Updates to Learning Apache Drill Book

Updates to "Learning Apache Drill"

Charles Givre and I wrote the book "Learning Apache Drill", published by O'Reilly based on the then-current Drill 1.13 version. Since then the amazing Drill team has continued to advance the project. Recorded below are a few of the most important changes since the book was published. See the official Drill release notes for details.

Table Schema

Chapter 8, "Data Engineering with Drill" explains how to work with messy data (which, unfortunately, often turns out to be what is actually available.) The chapter points out some caveats when working with Drill's "schema on read" approach to data files. Many of these deal with how Drill handles (or does not handle) ambiguities in your data files, and how you can work around these issues.

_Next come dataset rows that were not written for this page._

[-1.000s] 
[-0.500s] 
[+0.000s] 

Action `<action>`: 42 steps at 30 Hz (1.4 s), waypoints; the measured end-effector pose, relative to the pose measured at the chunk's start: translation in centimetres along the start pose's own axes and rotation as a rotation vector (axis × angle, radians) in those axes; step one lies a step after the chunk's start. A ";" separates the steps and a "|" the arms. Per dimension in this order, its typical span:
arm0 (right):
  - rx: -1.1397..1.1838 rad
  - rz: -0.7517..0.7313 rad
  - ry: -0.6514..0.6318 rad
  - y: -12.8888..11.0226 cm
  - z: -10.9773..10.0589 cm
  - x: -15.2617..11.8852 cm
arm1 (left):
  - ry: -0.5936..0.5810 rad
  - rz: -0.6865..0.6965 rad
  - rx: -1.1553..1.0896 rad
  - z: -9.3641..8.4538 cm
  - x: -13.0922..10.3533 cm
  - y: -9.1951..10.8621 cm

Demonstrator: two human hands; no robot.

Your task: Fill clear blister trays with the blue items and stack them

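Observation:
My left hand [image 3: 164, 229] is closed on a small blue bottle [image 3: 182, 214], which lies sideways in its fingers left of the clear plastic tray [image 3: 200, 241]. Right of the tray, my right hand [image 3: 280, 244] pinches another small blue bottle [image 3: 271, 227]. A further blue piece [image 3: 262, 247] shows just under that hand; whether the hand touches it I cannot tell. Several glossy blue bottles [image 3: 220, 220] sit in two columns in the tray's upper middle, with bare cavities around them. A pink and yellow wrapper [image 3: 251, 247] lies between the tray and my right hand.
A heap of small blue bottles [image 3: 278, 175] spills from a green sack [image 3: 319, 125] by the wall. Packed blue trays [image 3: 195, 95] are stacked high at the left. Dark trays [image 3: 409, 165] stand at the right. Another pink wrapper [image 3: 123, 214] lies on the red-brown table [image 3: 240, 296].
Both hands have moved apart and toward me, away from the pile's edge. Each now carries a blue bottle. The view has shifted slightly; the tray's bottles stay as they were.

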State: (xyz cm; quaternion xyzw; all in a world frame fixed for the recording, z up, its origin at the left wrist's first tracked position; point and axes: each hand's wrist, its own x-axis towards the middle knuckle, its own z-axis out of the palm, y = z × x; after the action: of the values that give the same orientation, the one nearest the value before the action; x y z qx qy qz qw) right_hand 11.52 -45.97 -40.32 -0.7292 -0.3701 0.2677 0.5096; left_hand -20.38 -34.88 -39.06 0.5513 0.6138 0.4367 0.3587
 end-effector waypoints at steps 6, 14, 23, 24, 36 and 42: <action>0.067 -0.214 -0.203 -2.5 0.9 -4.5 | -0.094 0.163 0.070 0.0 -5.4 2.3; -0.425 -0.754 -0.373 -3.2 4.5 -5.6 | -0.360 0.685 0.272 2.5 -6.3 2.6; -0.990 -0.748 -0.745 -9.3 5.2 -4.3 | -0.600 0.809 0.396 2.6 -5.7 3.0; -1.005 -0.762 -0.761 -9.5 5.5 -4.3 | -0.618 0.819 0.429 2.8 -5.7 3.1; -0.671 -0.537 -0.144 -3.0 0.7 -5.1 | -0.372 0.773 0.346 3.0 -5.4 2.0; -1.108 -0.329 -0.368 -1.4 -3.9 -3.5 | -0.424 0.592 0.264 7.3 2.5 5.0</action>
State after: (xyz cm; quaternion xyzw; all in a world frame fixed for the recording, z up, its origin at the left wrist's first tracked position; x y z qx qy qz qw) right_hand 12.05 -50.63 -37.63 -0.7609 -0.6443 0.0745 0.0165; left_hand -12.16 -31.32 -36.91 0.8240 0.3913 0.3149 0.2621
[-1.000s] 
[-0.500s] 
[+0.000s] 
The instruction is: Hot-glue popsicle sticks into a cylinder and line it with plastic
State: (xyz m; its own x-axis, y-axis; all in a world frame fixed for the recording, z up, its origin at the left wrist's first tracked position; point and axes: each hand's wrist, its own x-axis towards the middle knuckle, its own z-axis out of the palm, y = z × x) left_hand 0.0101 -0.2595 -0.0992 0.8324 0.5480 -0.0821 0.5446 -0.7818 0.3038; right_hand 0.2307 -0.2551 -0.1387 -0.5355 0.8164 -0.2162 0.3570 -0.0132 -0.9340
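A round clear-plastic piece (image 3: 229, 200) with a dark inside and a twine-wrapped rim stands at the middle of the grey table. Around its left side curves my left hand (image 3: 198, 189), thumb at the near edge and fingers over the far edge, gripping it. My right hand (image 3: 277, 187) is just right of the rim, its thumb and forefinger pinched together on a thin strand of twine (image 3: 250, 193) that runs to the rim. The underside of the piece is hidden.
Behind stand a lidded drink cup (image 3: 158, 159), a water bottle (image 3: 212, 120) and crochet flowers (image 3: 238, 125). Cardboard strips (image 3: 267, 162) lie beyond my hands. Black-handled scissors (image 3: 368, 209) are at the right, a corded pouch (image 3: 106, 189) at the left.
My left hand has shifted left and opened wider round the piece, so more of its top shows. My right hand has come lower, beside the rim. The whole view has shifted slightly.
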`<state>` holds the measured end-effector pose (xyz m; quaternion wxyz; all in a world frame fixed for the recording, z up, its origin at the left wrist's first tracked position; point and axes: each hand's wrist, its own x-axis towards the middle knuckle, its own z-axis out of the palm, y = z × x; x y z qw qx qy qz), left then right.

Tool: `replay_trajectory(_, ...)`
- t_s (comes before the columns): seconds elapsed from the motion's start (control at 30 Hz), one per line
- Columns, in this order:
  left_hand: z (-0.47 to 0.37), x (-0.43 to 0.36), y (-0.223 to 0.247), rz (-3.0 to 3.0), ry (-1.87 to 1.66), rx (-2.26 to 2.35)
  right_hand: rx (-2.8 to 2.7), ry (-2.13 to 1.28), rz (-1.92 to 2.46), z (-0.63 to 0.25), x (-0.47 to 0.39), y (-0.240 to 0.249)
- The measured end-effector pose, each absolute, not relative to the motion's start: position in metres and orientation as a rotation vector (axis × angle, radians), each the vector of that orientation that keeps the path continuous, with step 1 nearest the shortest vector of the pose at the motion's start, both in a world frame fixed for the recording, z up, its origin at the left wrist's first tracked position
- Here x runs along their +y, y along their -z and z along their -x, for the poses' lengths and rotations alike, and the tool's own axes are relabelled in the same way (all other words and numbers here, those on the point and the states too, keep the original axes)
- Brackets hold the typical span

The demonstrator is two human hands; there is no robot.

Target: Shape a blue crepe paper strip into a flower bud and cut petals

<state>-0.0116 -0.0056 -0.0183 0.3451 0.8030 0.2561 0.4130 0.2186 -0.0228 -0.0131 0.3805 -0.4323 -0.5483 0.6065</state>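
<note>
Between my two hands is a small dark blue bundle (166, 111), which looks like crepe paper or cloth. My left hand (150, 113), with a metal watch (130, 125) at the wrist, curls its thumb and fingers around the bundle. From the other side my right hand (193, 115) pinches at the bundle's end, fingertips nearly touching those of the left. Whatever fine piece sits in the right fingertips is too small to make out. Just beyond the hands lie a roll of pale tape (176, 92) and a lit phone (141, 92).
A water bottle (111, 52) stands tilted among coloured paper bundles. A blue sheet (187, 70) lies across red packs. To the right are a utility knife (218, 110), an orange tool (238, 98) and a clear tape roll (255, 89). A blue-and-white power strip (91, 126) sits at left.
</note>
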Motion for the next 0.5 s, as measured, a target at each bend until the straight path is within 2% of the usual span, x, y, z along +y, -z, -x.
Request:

We are happy to report that the Drill community has responded with a wonderful new feature called (awkwardly) a "provided schema", created by the CREATE OR REPLACE SCHEMA command. Drill 1.16 introduced the feature, in experimental fashion, for the text (CSV) reader. Drill 1.17 promises to make the feature available more widely.

In a nutshell, provided schema:

Allows you to create a special ".drill.schema" file in your table directory that tells Drill explicitly how to handle the schema for that table, resolving ambiguities that otherwise might occur.
Provides a solution for schema evolution: you can identify columns that appear in some (newer or older) files, but not in other (older or newer) files. Drill will automatically fill in a default value you provide.
Provides automatic type conversion from the text in a text file to one of Drill's other types. For structured fields (dates, times, etc.) you can provide a format to describe how the data appears in your file.
"Strict" or "lenient" mode that lets you tell Drill to either ignore all column except those in the schema ("strict" mode) or to start with the provided columns and add any additional columns that may appear in the file (the default "lenient" mode.)

The Drill provided schema works a bit like the Hive metastore (HMS) used by Hive, Impala and Presto (and optionally by Drill.) With HMS, you must install and maintain an HMS server and you must define a schema for every file before you query it. Drill's provided schema is optional, and is stored in the file system. This makes provided schemas light-weight; you add them only when they provide value, otherwise you simply point Drill at your file and run a query as in previous Drill versions.

Drill 1.17 will add additional features (currently available for preview if you build Drill from the master branch):

Table properties that let you customize storage plugin properties directly in the schema file.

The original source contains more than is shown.